To do »
What is needed is an exact copy of all the data.

[Start of Attachment]

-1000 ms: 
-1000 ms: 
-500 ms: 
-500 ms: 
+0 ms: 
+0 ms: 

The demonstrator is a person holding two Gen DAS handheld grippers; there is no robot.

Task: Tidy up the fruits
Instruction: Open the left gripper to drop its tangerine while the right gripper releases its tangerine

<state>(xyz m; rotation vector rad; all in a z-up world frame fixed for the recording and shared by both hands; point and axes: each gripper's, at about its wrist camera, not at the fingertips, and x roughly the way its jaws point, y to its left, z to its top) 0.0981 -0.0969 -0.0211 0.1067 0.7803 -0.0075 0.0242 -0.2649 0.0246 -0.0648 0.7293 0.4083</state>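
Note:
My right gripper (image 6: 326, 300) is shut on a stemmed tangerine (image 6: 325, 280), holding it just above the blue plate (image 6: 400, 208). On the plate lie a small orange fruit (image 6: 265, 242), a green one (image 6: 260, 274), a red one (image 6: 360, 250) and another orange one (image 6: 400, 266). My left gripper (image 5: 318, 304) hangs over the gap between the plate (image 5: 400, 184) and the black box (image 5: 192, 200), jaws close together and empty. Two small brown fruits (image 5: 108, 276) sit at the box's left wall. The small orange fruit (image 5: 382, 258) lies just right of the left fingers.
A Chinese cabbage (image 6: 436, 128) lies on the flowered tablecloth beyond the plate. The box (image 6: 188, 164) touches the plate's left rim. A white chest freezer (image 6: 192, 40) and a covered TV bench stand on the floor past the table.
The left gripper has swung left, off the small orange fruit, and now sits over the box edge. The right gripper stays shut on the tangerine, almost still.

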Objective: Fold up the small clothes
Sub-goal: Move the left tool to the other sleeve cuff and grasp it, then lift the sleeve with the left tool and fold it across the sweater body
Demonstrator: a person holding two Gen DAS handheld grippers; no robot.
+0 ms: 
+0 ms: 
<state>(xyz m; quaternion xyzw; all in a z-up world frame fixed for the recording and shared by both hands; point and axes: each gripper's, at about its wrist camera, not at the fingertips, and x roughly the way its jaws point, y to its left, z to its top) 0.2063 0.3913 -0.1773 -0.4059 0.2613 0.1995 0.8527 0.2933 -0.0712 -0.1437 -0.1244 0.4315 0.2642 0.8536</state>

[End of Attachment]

Answer to this task »
-1000 ms: 
-1000 ms: 
-500 ms: 
-500 ms: 
+0 ms: 
+0 ms: 

The demonstrator is a person holding two Gen DAS handheld grippers; there is no robot.

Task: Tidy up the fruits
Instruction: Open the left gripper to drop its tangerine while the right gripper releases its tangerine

<state>(xyz m; rotation vector rad; all in a z-up world frame fixed for the recording and shared by both hands; point and axes: each gripper's, at about its wrist camera, not at the fingertips, and x roughly the way its jaws point, y to its left, z to its top) 0.0981 -0.0969 -0.0211 0.1067 0.7803 -0.0075 0.0242 -0.2649 0.0246 -0.0648 0.7293 0.4083</state>
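Note:
My right gripper (image 6: 326, 300) is shut on a stemmed tangerine (image 6: 325, 280), holding it just above the blue plate (image 6: 400, 208). On the plate lie a small orange fruit (image 6: 265, 242), a green one (image 6: 260, 274), a red one (image 6: 360, 250) and another orange one (image 6: 400, 266). My left gripper (image 5: 318, 304) hangs over the gap between the plate (image 5: 400, 184) and the black box (image 5: 192, 200), jaws close together and empty. Two small brown fruits (image 5: 108, 276) sit at the box's left wall. The small orange fruit (image 5: 382, 258) lies just right of the left fingers.
A Chinese cabbage (image 6: 436, 128) lies on the flowered tablecloth beyond the plate. The box (image 6: 188, 164) touches the plate's left rim. A white chest freezer (image 6: 192, 40) and a covered TV bench stand on the floor past the table.
The left gripper has swung left, off the small orange fruit, and now sits over the box edge. The right gripper stays shut on the tangerine, almost still.
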
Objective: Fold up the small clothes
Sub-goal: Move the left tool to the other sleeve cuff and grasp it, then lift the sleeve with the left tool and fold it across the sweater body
Demonstrator: a person holding two Gen DAS handheld grippers; no robot.
+0 ms: 
+0 ms: 
<state>(xyz m; quaternion xyzw; all in a z-up world frame fixed for the recording and shared by both hands; point and axes: each gripper's, at about its wrist camera, not at the fingertips, and x roughly the way its jaws point, y to its left, z to its top) 0.2063 0.3913 -0.1773 -0.4059 0.2613 0.1995 0.8527 0.2933 -0.0712 -0.1437 -0.1244 0.4315 0.2642 0.8536</state>

The required output has been given in full.